Il est de principe que le droit des biens contient les règles déterminant les droits que les personnes peuvent avoir sur les choses. Ainsi, ce droit permet tant de connaître l’appartenance des biens et la répartition de ceux-ci dans la société, mais également le pouvoir accordé aux personnes sur ces derniers. Conformément à l’article 544 du Code civil : « La propriété est le droit de jouir et disposer des choses de la manière la plus absolue, pourvu qu’on n’en fasse pas un usage prohibé par les lois ou par les règlements ». Ainsi, si d’ordinaire le droit de propriété a été érigé en droit absolu, il est à préciser cependant que certaines atteintes peuvent y être portées, voire même des atteintes prévues par le législateur lui-même. En effet à ce titre, l’article 2258 dispose quant à lui : « La prescription acquisitive est un moyen d’acquérir un bien ou un droit par l’effet de la possession sans que celui qui l’allègue soit obligé d’en rapporter un titre ou qu’on puisse lui opposer l’exception déduite de la mauvaise foi ». Dès lors, il est légalement possible, pour un possesseur – personne détenant ou jouissant d’une chose – n’étant pourtant pas propriétaire d’un bien mobilier ou immobilier, d’obtenir la propriété de celui-ci en raison seulement de l’écoulement du temps. A cela, il est à préciser toutefois que la possession doit provenir d’une personne semblant être propriétaire, mais ne disposant en réalité d’aucun droit de propriété.
Également appelée « usucapion », la prescription acquisitive est toutefois subordonnée à quelques conditions. En effet, dans un premier temps, ne peuvent être prescrits les biens n’étant pas le commerce, et il appartient au possesseur de justifier d’une possession continue, paisible, publique, non équivoque et ce, à titre de propriétaire. Pour cause, l’article 2266 du Code civil dispose : « Ceux qui possèdent pour autrui ne prescrivent jamais par quelque laps de temps que ce soit. Ainsi, le locataire, le dépositaire, l’usufruitier et tous autres qui détiennent précairement le bien ou le droit du propriétaire ne peuvent le prescrire » – tout comme les héritiers soit dit en passant –. Enfin, il importe que le possesseur ne soit pas privé pendant plus d’une année de la jouissance du bien objet de la possession et ce, que la privation soit du fait du propriétaire lui-même ou d’un tiers.
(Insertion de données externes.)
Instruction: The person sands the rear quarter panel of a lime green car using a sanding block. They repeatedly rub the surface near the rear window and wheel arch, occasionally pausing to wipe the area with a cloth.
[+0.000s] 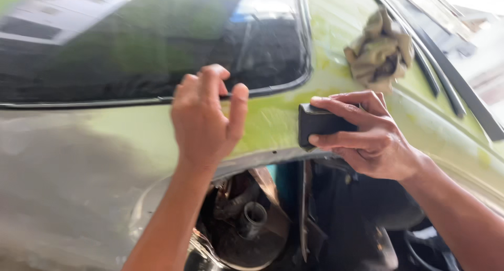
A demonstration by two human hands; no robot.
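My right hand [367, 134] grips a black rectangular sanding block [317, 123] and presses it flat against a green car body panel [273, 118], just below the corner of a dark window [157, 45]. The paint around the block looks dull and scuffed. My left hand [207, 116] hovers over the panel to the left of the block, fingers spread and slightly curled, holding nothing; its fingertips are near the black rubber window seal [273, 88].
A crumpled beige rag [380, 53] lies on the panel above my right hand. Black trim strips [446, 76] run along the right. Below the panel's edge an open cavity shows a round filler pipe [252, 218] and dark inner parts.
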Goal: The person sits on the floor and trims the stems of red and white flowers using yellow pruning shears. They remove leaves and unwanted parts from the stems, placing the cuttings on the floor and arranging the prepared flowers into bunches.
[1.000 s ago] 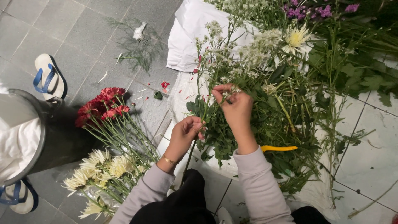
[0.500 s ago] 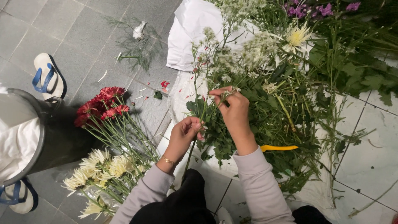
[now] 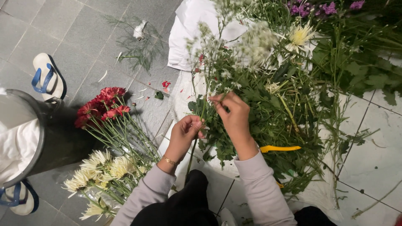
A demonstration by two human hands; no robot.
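Left hand [image 3: 184, 133] fingers clenched round green stem [image 3: 193, 146]; right hand [image 3: 234, 115] pinches same stem higher, beside leaf pile [image 3: 284, 113].

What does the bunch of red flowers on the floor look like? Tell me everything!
The red flowers are a loose bunch of daisy-like blooms with many thin petals, on long green stems with small leaves. They lie flat on the grey tiled floor, heads pointing up-left, stems fanning toward the person. Their heads rest against a dark bucket, and the stems lie beside a bunch of pale yellow flowers. Neither hand touches them.
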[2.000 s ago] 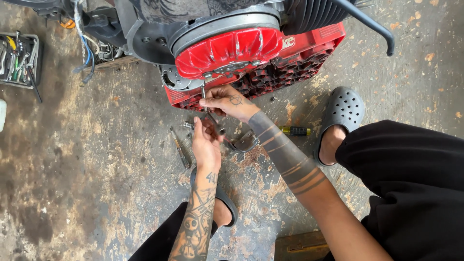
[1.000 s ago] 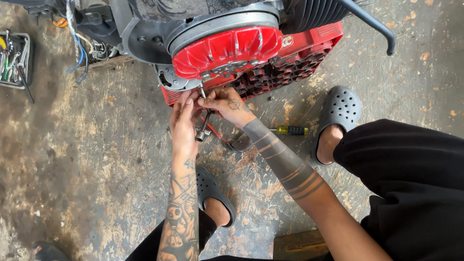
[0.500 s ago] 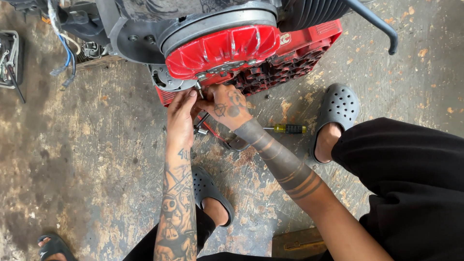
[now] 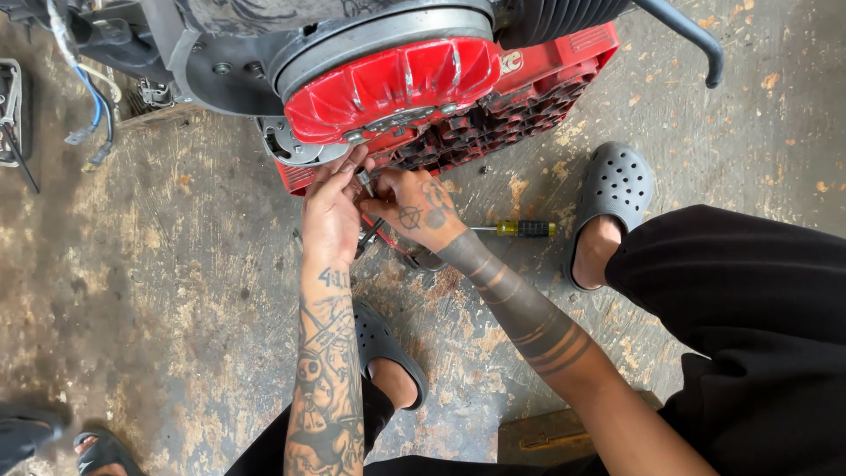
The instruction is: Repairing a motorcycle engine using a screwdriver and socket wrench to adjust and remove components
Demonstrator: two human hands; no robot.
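- Left hand (image 4: 330, 216) and right hand (image 4: 414, 210) meet under the red fan cover (image 4: 392, 88), pinching what seems a small metal part (image 4: 364, 181).
- A screwdriver (image 4: 515, 229) lies just beside them on the floor (image 4: 159, 291).

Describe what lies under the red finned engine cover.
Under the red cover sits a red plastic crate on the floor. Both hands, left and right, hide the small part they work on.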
A cela, qui dit prescription acquisitive, dit délai de prescription. C’est à ce titre que l’article 2272 dispose : « Le délai de prescription requis pour acquérir la propriété immobilière est de trente ans. Toutefois, celui qui acquiert de bonne foi et par juste titre un immeuble en prescrit la propriété par dix ans ». Ainsi, il apparait à la lecture de cette disposition qu’en dépit du délai de 30 ans instaurée, a été mise en place une prescription immobilière abrégée dès lors que le possesseur est en mesure de justifier d’un juste titre – existence d’un acte juridique transférant la propriété de l’immeuble par une personne semblant être propriétaire du bien – et de sa bonne foi – croyance de l’acquéreur de tenir la chose du véritable propriétaire –.
L’intérêt de la prescription acquisitive de propriété
Contrairement à la prescription extinctive qui elle, engendre l’extinction d’un droit en raison de l’inaction de son titulaire pendant un certain temps, la prescription acquisitive permet au possesseur du bien de devenir véritablement et légalement le propriétaire de la chose objet de la possession. En effet, pour faire valoir ce droit, il importe audit possesseur de saisir le Tribunal judiciaire par voie de requête, ainsi que d’apporter l’ensemble des preuves de son juste titre et sa bonne foi au soutien de sa prétention – à préciser ici que la bonne foi se présume –. Une fois la demande acceptée, le possesseur sera aux yeux de tous reconnu propriétaire du bien et ce, du fait de la remise d’un titre de propriété remis à son nom par le juge saisi de l’affaire. Également, la reconnaissance de propriété par le tribunal a un effet rétroactif en ce que le possesseur légalement déclaré propriétaire, sera considéré propriétaire de la chose dès le début de sa possession. Ainsi, l’ensemble des actes passés à son nom seront tenus pour réguliers, et aucun autre litige ne pourra se présenter s’agissant de la propriété du bien.